To do:
Transcribe the records underneath word for word, and leave no line out.

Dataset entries
=======

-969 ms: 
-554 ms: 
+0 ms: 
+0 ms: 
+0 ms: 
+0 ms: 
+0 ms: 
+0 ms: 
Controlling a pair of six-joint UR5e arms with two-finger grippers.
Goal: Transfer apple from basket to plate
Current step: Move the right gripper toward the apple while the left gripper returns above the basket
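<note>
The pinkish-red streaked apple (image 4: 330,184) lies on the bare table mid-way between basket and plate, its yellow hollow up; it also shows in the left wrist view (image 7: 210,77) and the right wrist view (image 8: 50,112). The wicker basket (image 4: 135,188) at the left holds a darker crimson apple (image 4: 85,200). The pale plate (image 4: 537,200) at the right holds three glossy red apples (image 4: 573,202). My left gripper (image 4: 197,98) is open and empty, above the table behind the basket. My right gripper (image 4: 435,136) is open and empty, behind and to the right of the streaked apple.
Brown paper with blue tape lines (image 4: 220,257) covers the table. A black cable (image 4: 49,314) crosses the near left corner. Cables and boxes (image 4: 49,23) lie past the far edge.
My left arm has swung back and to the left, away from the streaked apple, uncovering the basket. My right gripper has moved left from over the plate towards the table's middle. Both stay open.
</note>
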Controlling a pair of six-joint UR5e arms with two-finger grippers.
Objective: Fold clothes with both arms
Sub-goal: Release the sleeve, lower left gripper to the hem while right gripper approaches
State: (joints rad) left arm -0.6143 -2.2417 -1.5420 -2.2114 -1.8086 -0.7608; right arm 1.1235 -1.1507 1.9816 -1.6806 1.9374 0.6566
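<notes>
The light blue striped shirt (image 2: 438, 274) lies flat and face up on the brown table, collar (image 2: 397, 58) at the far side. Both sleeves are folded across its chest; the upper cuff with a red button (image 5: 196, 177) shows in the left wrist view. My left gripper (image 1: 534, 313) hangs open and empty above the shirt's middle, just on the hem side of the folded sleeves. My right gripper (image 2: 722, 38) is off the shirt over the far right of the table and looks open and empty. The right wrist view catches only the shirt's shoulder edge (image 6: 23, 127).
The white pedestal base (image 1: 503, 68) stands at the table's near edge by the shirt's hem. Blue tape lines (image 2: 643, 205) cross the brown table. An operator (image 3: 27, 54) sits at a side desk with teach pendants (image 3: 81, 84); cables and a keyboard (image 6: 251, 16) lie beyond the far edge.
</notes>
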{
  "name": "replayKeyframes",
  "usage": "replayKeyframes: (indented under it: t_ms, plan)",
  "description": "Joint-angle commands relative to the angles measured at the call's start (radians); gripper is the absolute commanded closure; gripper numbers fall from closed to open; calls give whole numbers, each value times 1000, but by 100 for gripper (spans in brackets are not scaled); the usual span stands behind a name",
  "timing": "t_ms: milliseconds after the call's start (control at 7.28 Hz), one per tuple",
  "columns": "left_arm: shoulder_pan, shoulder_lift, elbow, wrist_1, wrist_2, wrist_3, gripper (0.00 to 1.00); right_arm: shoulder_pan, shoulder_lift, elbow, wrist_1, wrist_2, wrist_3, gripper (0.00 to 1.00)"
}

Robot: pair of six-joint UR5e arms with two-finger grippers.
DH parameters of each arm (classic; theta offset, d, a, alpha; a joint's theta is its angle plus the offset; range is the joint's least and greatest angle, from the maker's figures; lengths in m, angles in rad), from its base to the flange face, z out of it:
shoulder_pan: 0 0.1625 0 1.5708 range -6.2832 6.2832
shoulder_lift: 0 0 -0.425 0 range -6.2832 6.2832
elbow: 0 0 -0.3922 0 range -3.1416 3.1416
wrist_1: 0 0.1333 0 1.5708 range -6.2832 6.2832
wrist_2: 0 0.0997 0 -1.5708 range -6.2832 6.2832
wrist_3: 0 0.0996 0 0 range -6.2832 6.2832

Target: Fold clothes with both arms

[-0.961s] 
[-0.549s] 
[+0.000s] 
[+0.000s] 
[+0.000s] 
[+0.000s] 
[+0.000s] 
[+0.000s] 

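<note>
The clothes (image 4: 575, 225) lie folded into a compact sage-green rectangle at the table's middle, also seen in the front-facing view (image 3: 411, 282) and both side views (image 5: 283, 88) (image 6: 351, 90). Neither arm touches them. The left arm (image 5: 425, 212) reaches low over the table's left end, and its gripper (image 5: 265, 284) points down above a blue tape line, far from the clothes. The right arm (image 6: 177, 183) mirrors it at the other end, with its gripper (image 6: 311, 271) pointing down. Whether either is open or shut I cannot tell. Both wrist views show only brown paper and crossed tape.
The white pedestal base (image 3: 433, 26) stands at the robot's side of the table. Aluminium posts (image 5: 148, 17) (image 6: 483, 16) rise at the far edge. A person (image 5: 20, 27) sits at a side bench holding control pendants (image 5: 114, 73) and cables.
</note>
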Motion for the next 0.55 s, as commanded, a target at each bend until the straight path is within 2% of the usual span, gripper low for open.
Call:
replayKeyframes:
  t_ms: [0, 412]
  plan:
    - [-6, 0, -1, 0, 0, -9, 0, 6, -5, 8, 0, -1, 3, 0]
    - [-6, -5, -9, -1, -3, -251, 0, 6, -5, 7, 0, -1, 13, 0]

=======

Answer section:
-969 ms: 
-554 ms: 
+0 ms: 
+0 ms: 
+0 ms: 
+0 ms: 
+0 ms: 
+0 ms: 
Controlling a pair of six-joint UR5e arms with two-finger grippers.
Goal: Transfer apple from basket to plate
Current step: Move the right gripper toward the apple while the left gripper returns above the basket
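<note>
The pinkish-red streaked apple (image 4: 330,184) lies on the bare table mid-way between basket and plate, its yellow hollow up; it also shows in the left wrist view (image 7: 210,77) and the right wrist view (image 8: 50,112). The wicker basket (image 4: 135,188) at the left holds a darker crimson apple (image 4: 85,200). The pale plate (image 4: 537,200) at the right holds three glossy red apples (image 4: 573,202). My left gripper (image 4: 197,98) is open and empty, above the table behind the basket. My right gripper (image 4: 435,136) is open and empty, behind and to the right of the streaked apple.
Brown paper with blue tape lines (image 4: 220,257) covers the table. A black cable (image 4: 49,314) crosses the near left corner. Cables and boxes (image 4: 49,23) lie past the far edge.
My left arm has swung back and to the left, away from the streaked apple, uncovering the basket. My right gripper has moved left from over the plate towards the table's middle. Both stay open.
</note>
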Controlling a pair of six-joint UR5e arms with two-finger grippers.
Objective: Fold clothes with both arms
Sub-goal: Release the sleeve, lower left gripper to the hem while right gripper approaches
State: (joints rad) left arm -0.6143 -2.2417 -1.5420 -2.2114 -1.8086 -0.7608; right arm 1.1235 -1.1507 1.9816 -1.6806 1.9374 0.6566
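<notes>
The light blue striped shirt (image 2: 438, 274) lies flat and face up on the brown table, collar (image 2: 397, 58) at the far side. Both sleeves are folded across its chest; the upper cuff with a red button (image 5: 196, 177) shows in the left wrist view. My left gripper (image 1: 534, 313) hangs open and empty above the shirt's middle, just on the hem side of the folded sleeves. My right gripper (image 2: 722, 38) is off the shirt over the far right of the table and looks open and empty. The right wrist view catches only the shirt's shoulder edge (image 6: 23, 127).
The white pedestal base (image 1: 503, 68) stands at the table's near edge by the shirt's hem. Blue tape lines (image 2: 643, 205) cross the brown table. An operator (image 3: 27, 54) sits at a side desk with teach pendants (image 3: 81, 84); cables and a keyboard (image 6: 251, 16) lie beyond the far edge.
</notes>
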{
  "name": "replayKeyframes",
  "usage": "replayKeyframes: (indented under it: t_ms, plan)",
  "description": "Joint-angle commands relative to the angles measured at the call's start (radians); gripper is the absolute commanded closure; gripper numbers fall from closed to open; calls give whole numbers, each value times 1000, but by 100 for gripper (spans in brackets are not scaled); the usual span stands behind a name",
  "timing": "t_ms: milliseconds after the call's start (control at 7.28 Hz), one per tuple",
  "columns": "left_arm: shoulder_pan, shoulder_lift, elbow, wrist_1, wrist_2, wrist_3, gripper (0.00 to 1.00); right_arm: shoulder_pan, shoulder_lift, elbow, wrist_1, wrist_2, wrist_3, gripper (0.00 to 1.00)"
}

Robot: pair of six-joint UR5e arms with two-finger grippers.
DH parameters of each arm (classic; theta offset, d, a, alpha; a joint's theta is its angle plus the offset; range is the joint's least and greatest angle, from the maker's figures; lengths in m, angles in rad), from its base to the flange face, z out of it:
shoulder_pan: 0 0.1625 0 1.5708 range -6.2832 6.2832
shoulder_lift: 0 0 -0.425 0 range -6.2832 6.2832
elbow: 0 0 -0.3922 0 range -3.1416 3.1416
wrist_1: 0 0.1333 0 1.5708 range -6.2832 6.2832
wrist_2: 0 0.0997 0 -1.5708 range -6.2832 6.2832
wrist_3: 0 0.0996 0 0 range -6.2832 6.2832

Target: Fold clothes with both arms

[-0.961s] 
[-0.549s] 
[+0.000s] 
[+0.000s] 
[+0.000s] 
[+0.000s] 
[+0.000s] 
[+0.000s] 

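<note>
The clothes (image 4: 575, 225) lie folded into a compact sage-green rectangle at the table's middle, also seen in the front-facing view (image 3: 411, 282) and both side views (image 5: 283, 88) (image 6: 351, 90). Neither arm touches them. The left arm (image 5: 425, 212) reaches low over the table's left end, and its gripper (image 5: 265, 284) points down above a blue tape line, far from the clothes. The right arm (image 6: 177, 183) mirrors it at the other end, with its gripper (image 6: 311, 271) pointing down. Whether either is open or shut I cannot tell. Both wrist views show only brown paper and crossed tape.
The white pedestal base (image 3: 433, 26) stands at the robot's side of the table. Aluminium posts (image 5: 148, 17) (image 6: 483, 16) rise at the far edge. A person (image 5: 20, 27) sits at a side bench holding control pendants (image 5: 114, 73) and cables.
</note>
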Motion for the next 0.55 s, as commanded, a target at each bend until the straight path is within 2% of the usual span, gripper low for open.
Call:
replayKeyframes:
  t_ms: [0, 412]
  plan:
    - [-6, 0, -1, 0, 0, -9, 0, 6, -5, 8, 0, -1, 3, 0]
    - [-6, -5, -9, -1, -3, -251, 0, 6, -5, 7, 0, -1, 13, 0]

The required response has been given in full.